For the last several years, I've held an in-class tournament on the last class day before Thanksgiving. Everybody's mind is elsewhere anyway, so the positive vibes generated by an hour spent hootin' and hollerin' are far more valuable than class content that would be forgotten long before the turkey made it into the oven.
Tomorrow's the big day, so I've spent part of today working out the tournament schedule. As usually seems to be the case, I have a different number of teams this year from past years, so I had to make a new schedule from scratch. I keep forgetting how I did it last time, but I always seem to converge back on the same technique. I finally decided to write down the technique so I can just look it up next year. Also, I'm hoping somebody can tell me what this technique is called, since it can't possibly be original.
Unless I have too many teams, I like to run a round-robin tournament, where everybody plays everybody else. There's a well-known algorithm for scheduling such a tournament by hand. I'll illustrate this algorithm with 6 teams, numbered 0–5. Start by writing the teams down in two rows, as follows:
0 1 2 5 4 3The columns say which teams play each other. In this case, team 0 plays team 5, team 1 plays team 4, and team 2 plays team 3.
Now, leave team 0 in place, but rotate teams 1–5 one position clockwise.

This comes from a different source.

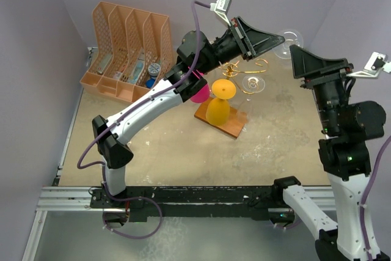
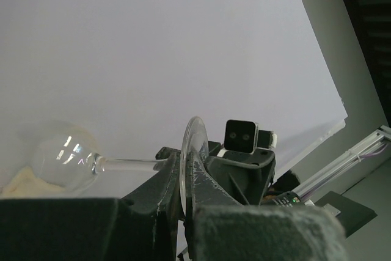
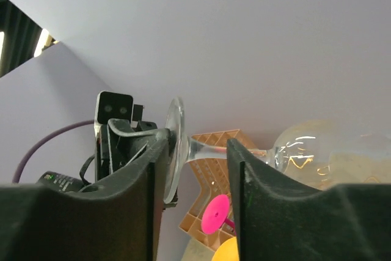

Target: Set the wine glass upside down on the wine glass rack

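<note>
At mid-table stands one wine glass rack (image 1: 231, 128), hung with three glasses: one yellow (image 1: 218, 107), one pink (image 1: 199, 93), one clear (image 1: 253, 84). Behind it to the left sits one orange file organizer (image 1: 128, 47). Farther back, above the rack, the left gripper (image 2: 186, 206) is clamped on the foot of a fourth glass, the clear wine glass (image 1: 288, 43), which lies sideways. The right gripper (image 3: 192, 163) stands open astride its stem, not gripping.
</note>
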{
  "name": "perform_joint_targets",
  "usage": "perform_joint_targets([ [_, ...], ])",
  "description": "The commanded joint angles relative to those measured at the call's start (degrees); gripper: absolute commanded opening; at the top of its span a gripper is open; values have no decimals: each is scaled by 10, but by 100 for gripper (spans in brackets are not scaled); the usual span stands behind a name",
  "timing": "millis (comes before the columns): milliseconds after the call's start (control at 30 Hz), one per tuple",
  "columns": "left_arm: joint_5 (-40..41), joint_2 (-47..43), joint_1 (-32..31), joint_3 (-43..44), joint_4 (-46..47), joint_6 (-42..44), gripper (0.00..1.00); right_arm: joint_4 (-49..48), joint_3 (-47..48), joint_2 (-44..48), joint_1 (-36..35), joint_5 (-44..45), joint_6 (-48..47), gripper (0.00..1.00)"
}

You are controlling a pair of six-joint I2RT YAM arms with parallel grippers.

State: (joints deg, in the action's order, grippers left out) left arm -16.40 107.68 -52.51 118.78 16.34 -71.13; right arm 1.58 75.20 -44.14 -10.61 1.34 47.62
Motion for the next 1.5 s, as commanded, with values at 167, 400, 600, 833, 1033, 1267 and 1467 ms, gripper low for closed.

0 5 1 4 3 2In this round, team 0 plays team 4, team 5 plays team 3, and team 1 plays team 2. This process continues for three more rounds:
0 4 5 3 2 1 0 3 4 2 1 5 0 2 3 1 5 4For an even number of teams, this technique generates a schedule with N−1 rounds, and N/2 games per round. For an odd number of teams, you add an extra dummy team, yielding a schedule with N rounds and (N−1)/2 games per round. In each round, the team scheduled against the dummy gets a bye.
Many games have a slight asymmetry, such as a homefield advantage or a first-move advantage. For my game, the “red” team has a very small advantage over the “blue” team. In tournaments for such games, it is important to balance the number of “home” games and “away” games played by each team. In the above algorithm, this is accomplished by making the top row the home team in odd-numbered rounds and the bottom row the home team in even-numbered rounds. (Note that, when N is even, half the teams will get one extra home game.)
Okay, so the above technique is easy, but it has a major drawback for my purposes, at least when N is odd. Because the tournament must be completed by the end of the class period, I need to be ready to drop games from the schedule if it looks like we're running long. The easiest way to accomplish this is to drop an entire round. But when N is odd, one team has a bye, which means that that team will end up playing a different number of games from everybody else, which in turn can make it difficult to determine the winner of the tournament.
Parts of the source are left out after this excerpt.